▶ **Work task**: Within the material below, locate the line with "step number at" and the line with "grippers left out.", then return those two lines and all lines between them, exactly as written.

▶ **Dataset extract**:
-------
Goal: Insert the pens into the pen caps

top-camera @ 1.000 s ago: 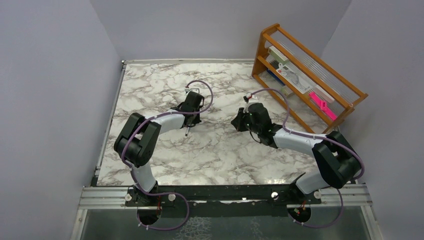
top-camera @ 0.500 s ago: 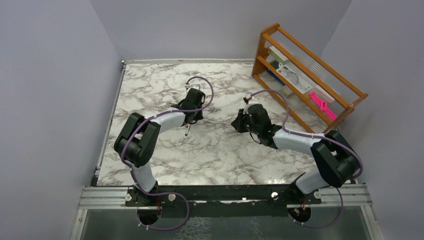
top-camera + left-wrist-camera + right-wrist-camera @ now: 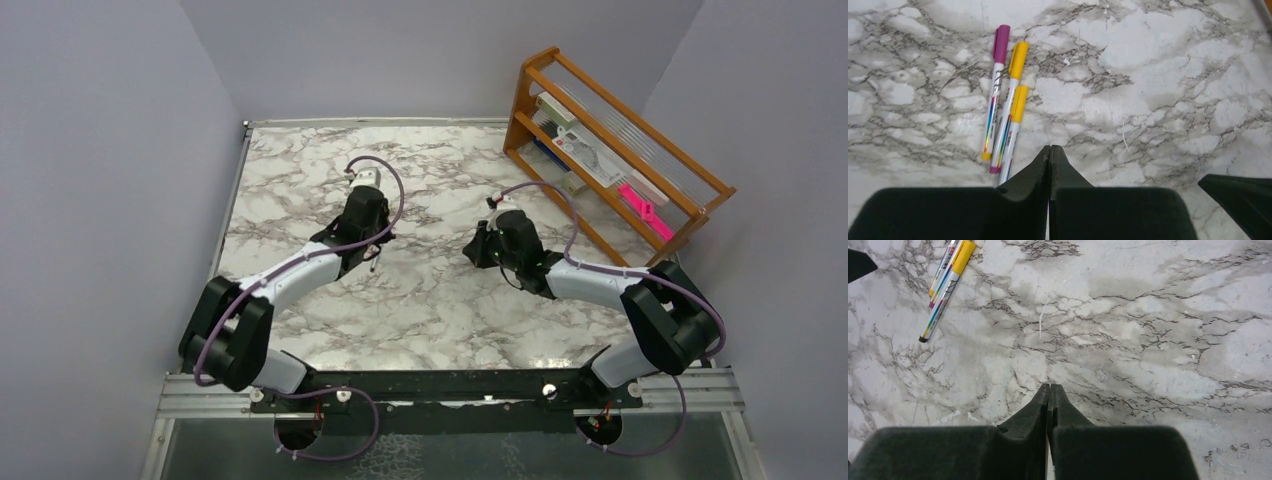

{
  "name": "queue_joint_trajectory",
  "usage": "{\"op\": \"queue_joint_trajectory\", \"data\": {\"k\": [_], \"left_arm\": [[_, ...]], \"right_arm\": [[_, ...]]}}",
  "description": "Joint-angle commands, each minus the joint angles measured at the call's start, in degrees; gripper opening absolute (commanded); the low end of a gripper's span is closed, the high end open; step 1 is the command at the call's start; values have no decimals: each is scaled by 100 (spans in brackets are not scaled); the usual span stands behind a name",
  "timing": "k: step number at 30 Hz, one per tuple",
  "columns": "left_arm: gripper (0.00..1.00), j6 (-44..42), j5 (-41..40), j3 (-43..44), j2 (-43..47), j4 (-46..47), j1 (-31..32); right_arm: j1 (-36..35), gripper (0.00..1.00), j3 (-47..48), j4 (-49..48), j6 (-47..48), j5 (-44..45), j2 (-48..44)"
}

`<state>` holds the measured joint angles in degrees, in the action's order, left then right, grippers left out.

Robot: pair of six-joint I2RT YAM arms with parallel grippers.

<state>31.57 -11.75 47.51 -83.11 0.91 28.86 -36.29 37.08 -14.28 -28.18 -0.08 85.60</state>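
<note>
3 pens [image 3: 1006, 112], caps [image 3: 1018, 53] fitted (1 magenta, 2 yellow), are laid side by side on the marble table [image 3: 1158, 75], just ahead of the left gripper [image 3: 1050, 147]. Its fingers are pressed together, nothing held. Right gripper [image 3: 1049, 386]: likewise closed, nothing held.

left hand [image 3: 1049, 151]: fingers pressed together, nothing between them | left arm: stretched out long behind the hand | right hand [image 3: 1049, 390]: fingers likewise closed, empty | right arm: folded, elbow behind and right of hand | hands well apart
</note>
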Motion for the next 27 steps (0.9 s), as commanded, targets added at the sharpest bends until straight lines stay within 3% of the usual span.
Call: {"op": "queue_joint_trajectory", "data": {"k": [1, 4, 7, 11, 15, 19, 23, 27], "left_arm": [[0, 415, -26, -758, 839, -220, 15], [0, 720, 127, -1411, 1467, -214, 11], [0, 1277, 198, -2149, 2077, 22, -12], [0, 1720, 53, -2350, 2777, 35, -55], [0, 1734, -285, -1965, 3099, -284, -111], [0, 1593, -174, -1570, 2663, -645, -253], [0, 1662, 118, -1664, 2343, -627, -312], [0, 1578, -107, -1859, 2311, -711, -315]], "right_arm": [[-9, 1, 106, -198, 136, -365, -111], [-16, 1, 224, -358, 145, -757, -14], [-14, 1, 249, -1116, 81, -1940, 262], [-149, 1, 485, -2269, -745, -2821, 981], [-568, 1, 925, -2254, -1222, -2271, 1320], [-961, 1, 1238, -2318, -1585, -1774, 1658], [-1020, 1, 1272, -2589, -1891, -1737, 1858], [-1012, 1, 1127, -2492, -1835, -1412, 1670]]}}
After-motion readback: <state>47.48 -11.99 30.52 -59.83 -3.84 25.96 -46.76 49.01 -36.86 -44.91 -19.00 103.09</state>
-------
▶ **Exercise response**:
  "timing": "k: step number at 30 Hz, one per tuple",
  "columns": "left_arm: gripper (0.00..1.00), j6 (-44..42), j5 (-41..40), j3 (-43..44), j2 (-43..47), j4 (-46..47), j1 (-31..32); right_arm: j1 (-36..35), gripper (0.00..1.00), j3 (-47..48), j4 (-49..48), j6 (-47..48), j5 (-44..45), j2 (-48..44)"
}

`<state>` holds the measured joint angles in degrees, in the action's order, left then right, grippers left out.

Nothing else is needed to complete the exercise.